▶ **Task description**
Each line in these records that contains "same" counts once. Give the number only.

▶ **Listed entries**
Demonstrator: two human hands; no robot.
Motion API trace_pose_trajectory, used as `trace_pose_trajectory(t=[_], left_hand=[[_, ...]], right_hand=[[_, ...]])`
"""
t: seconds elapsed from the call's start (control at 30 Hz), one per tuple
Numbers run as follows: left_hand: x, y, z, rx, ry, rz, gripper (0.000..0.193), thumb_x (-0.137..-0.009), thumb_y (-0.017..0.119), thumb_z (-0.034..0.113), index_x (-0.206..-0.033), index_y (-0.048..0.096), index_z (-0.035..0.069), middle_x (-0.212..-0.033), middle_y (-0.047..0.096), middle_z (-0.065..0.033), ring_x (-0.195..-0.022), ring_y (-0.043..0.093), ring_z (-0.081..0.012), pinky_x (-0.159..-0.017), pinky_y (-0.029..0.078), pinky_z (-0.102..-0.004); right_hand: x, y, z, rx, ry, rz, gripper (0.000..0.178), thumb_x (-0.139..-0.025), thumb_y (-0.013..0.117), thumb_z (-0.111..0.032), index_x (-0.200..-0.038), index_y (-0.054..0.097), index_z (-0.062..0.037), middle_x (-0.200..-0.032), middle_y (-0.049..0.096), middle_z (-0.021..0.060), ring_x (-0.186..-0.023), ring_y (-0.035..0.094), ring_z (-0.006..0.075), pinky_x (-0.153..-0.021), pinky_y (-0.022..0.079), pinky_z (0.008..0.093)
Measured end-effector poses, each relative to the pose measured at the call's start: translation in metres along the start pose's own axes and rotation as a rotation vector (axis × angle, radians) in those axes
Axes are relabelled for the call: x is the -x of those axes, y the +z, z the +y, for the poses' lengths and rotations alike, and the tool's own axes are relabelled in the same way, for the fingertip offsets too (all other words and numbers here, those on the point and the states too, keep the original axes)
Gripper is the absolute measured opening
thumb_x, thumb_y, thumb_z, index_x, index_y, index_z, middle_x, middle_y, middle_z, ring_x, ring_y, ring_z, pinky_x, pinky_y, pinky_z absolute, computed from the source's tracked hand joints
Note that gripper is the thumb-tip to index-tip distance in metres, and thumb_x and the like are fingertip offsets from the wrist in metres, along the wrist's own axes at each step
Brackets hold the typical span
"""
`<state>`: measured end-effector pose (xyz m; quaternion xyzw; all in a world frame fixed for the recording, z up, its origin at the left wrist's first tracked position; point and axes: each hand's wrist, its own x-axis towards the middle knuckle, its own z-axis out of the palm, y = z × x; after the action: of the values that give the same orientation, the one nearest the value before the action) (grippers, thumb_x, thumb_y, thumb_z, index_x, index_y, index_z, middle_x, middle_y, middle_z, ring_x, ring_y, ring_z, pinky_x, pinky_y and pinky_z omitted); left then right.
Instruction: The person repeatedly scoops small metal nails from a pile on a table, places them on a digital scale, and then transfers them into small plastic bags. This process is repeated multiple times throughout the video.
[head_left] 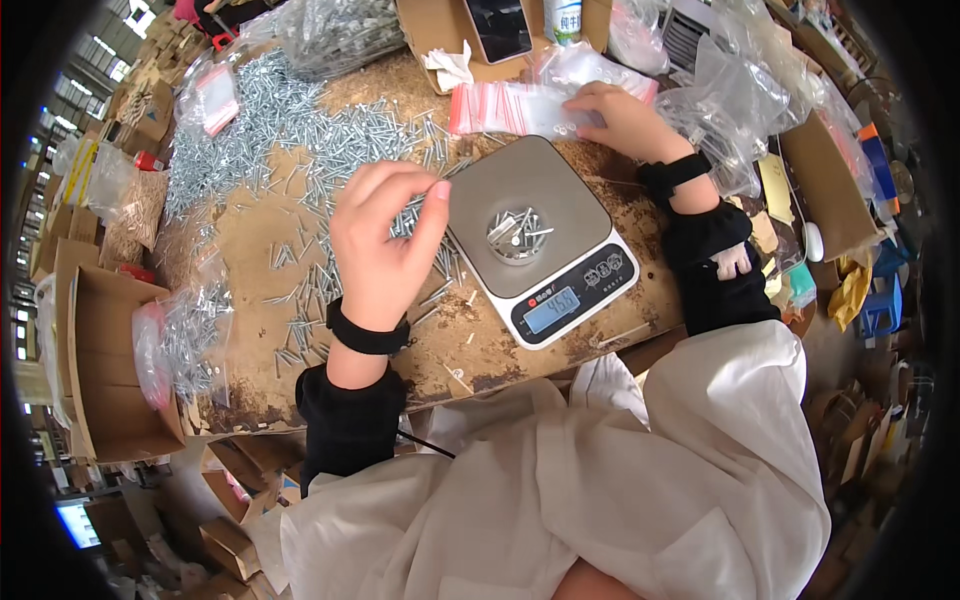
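Observation:
A white kitchen scale (552, 190) with a grey platform and lit display stands before me. On its platform a small round clear dish (497, 250) holds several screws. Left of the scale, above loose screws (300, 275), my left hand (383, 240) is raised with fingers bent and the thumb against the index fingertip; anything pinched there is too small to make out. Behind the scale, my right hand (628, 122) has its fingers closed on the edge of a clear zip bag (545, 112), one of several red-striped bags lying in a row.
A large pile of screws (240, 125) covers the table's far left. Filled bags of screws (195, 335) lie by an open cardboard box (115, 360) at the left edge. At the back are a phone (498, 28), a can (563, 20) and crumpled clear plastic (710, 110).

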<state>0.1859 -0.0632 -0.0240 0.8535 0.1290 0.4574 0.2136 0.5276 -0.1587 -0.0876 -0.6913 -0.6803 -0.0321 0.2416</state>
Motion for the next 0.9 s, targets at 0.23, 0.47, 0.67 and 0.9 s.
trace_pose_trajectory(t=[0.23,0.47,0.67,0.9], left_hand=[[0.001,0.005,-0.006,0.016,-0.038,-0.033,0.006,-0.083,0.072,0.006,-0.081,0.067,0.002,-0.084,0.068,-0.0085,-0.079,0.062,-0.0257,-0.074,0.047,-0.0337],[0.000,0.008,0.009,0.149,-0.025,-0.016,0.060,-0.079,0.077,0.006,-0.133,0.053,-0.001,-0.126,0.062,-0.0145,-0.110,0.060,-0.0243,-0.098,0.047,-0.0361],[0.016,-0.004,0.006,0.084,0.037,-0.024,0.024,-0.087,0.065,-0.001,-0.111,0.064,-0.002,-0.086,0.065,-0.0094,-0.076,0.061,-0.0200,-0.071,0.048,-0.0297],[0.019,0.003,-0.008,0.366,-0.366,0.252,0.038,-0.105,0.042,0.023,-0.078,0.057,0.000,-0.064,0.048,0.0008,-0.057,0.045,-0.0112,-0.051,0.030,-0.0260]], right_hand=[[-0.008,-0.006,-0.013,0.147,-0.048,0.163,0.009,-0.075,0.073,-0.015,-0.080,0.072,-0.0076,-0.088,0.069,0.0087,-0.088,0.065,0.0311,-0.079,0.053,0.0407],[-0.007,-0.048,-0.104,-0.182,-0.292,0.330,0.010,-0.085,0.070,-0.012,-0.090,0.069,-0.0036,-0.106,0.069,0.0071,-0.102,0.064,0.0320,-0.092,0.049,0.0416],[0.004,-0.045,-0.163,-0.267,-0.588,0.352,0.014,-0.088,0.068,-0.023,-0.082,0.064,-0.0116,-0.110,0.063,0.0016,-0.123,0.053,0.0282,-0.114,0.023,0.0628],[0.032,-0.086,-0.062,-0.031,0.170,0.407,0.013,-0.083,0.067,-0.020,-0.082,0.068,-0.0069,-0.077,0.067,0.0137,-0.074,0.067,0.0329,-0.065,0.052,0.0431]])
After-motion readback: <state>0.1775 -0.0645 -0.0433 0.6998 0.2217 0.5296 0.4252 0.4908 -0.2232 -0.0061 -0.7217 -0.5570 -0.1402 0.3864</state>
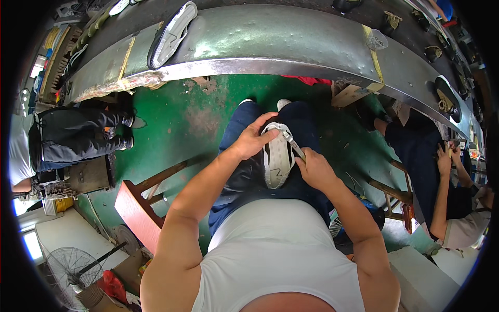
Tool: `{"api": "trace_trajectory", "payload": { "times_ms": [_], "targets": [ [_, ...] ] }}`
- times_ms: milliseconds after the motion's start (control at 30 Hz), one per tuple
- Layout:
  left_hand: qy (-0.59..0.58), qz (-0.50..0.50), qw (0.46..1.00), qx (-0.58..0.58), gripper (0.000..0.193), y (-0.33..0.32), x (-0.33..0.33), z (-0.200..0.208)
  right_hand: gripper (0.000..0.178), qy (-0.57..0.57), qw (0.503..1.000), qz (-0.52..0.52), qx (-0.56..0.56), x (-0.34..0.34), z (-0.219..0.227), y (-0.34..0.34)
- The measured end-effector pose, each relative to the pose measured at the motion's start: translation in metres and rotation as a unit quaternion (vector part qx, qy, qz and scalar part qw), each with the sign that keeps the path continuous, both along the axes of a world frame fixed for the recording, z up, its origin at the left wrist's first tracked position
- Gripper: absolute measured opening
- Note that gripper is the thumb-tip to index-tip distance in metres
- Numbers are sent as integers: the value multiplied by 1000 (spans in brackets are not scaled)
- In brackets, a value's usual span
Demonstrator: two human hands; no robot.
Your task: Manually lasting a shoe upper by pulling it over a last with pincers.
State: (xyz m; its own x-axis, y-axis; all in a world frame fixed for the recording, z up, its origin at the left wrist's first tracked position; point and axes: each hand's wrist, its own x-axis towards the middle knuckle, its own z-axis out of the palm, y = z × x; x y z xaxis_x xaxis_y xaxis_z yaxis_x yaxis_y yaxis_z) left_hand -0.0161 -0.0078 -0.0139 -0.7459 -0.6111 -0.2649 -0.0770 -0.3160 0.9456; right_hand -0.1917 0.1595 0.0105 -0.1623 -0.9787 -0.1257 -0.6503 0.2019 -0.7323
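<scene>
Got the shoe (277, 156) sole-up on my lap, resting across my thighs. My right hand (315, 169) has its grip closed tight on a metal tool (292, 144) whose tip sits at the edge of the sole near the toe. My left hand (251, 141) is wrapped over the toe end, fingers half curled, pinning it down. Past my knees there's green floor (176, 119), then the long metal surface (270, 39) with another white-soled shoe (171, 35) lying on it.

Shoe factory floor: long metal conveyor (270, 39) carrying soles (171, 34), seated workers, green floor (182, 114).
</scene>
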Motion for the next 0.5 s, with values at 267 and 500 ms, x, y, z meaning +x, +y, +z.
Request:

▶ **Completed exercise**
2